» **Brief**:
Output the data below exactly, without images.

» **Supplied material**:
· · ·

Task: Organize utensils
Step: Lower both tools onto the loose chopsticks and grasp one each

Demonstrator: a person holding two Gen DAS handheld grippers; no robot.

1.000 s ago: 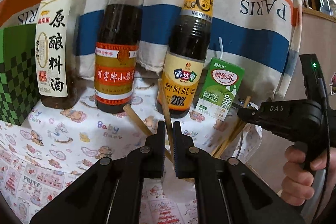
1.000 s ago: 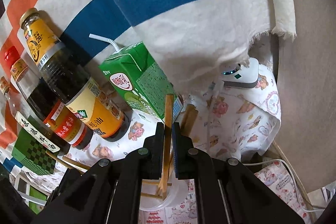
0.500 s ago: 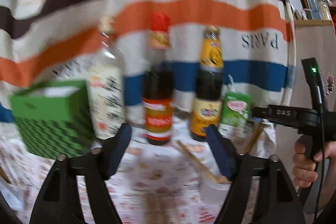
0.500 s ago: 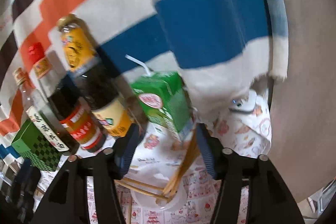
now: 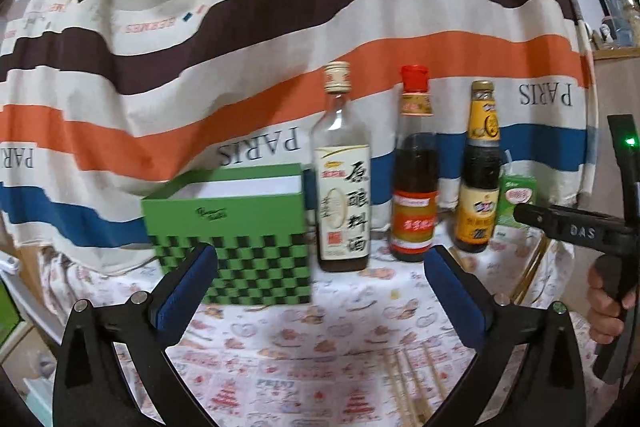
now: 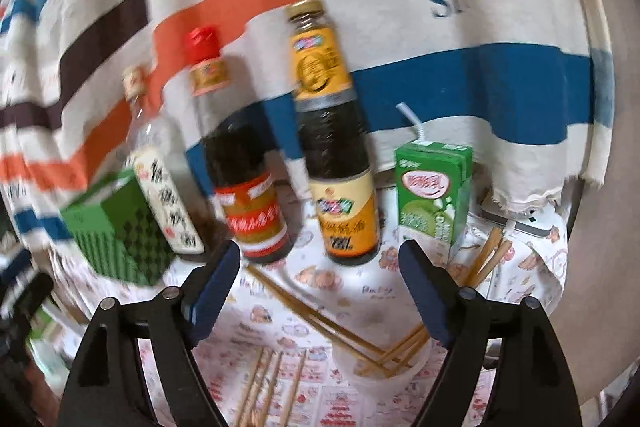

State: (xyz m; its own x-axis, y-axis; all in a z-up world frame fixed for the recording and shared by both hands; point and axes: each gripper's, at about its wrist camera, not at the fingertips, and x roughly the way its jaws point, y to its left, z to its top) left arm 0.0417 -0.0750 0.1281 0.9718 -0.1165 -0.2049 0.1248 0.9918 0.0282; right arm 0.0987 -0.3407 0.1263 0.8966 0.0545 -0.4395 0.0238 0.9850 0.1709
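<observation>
Chopsticks (image 6: 320,317) lean out of a shallow white cup (image 6: 380,363) on the patterned surface (image 6: 320,279), more lying loose beside it, while both the left gripper (image 5: 320,279) and right gripper (image 6: 320,275) are opening their fingers, nothing between them.

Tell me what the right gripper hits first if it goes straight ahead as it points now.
Likely the yellow-labelled dark sauce bottle, standing about midway ahead of the right gripper, whose jaws are opening with nothing between them; depth is unclear.
</observation>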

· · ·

» **Task result**:
Task: Organize utensils
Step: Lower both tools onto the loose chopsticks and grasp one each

Demonstrator: a person holding two Gen DAS handheld grippers; no robot.

1.000 s ago: 
1.000 s ago: 
0.500 s ago: 
0.500 s ago: 
now: 
now: 

State: (xyz m; its own x-axis, y-axis; all in a z-up world frame fixed for the recording and shared by both hands; point and axes: each gripper's, at about its wrist camera, not at the fingertips, and x roughly the way its jaws point, y to its left, z to its top) left arm 0.0417 -0.0750 0.1281 0.9718 -0.1165 -0.2049 0.1248 0.9918 0.0282; right arm 0.0987 -0.3407 0.1263 0.8966 0.0545 -0.4395 0.0238 0.9850 0.1709
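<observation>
Chopsticks (image 6: 320,317) lean out of a shallow white cup (image 6: 380,363) on the patterned surface (image 6: 320,279), more lying loose beside it, while both the left gripper (image 5: 320,279) and right gripper (image 6: 320,275) are opening their fingers, nothing between them.

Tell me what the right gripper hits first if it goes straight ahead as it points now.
Likely the yellow-labelled dark sauce bottle, standing about midway ahead of the right gripper, whose jaws are opening with nothing between them; depth is unclear.
</observation>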

No more output is required.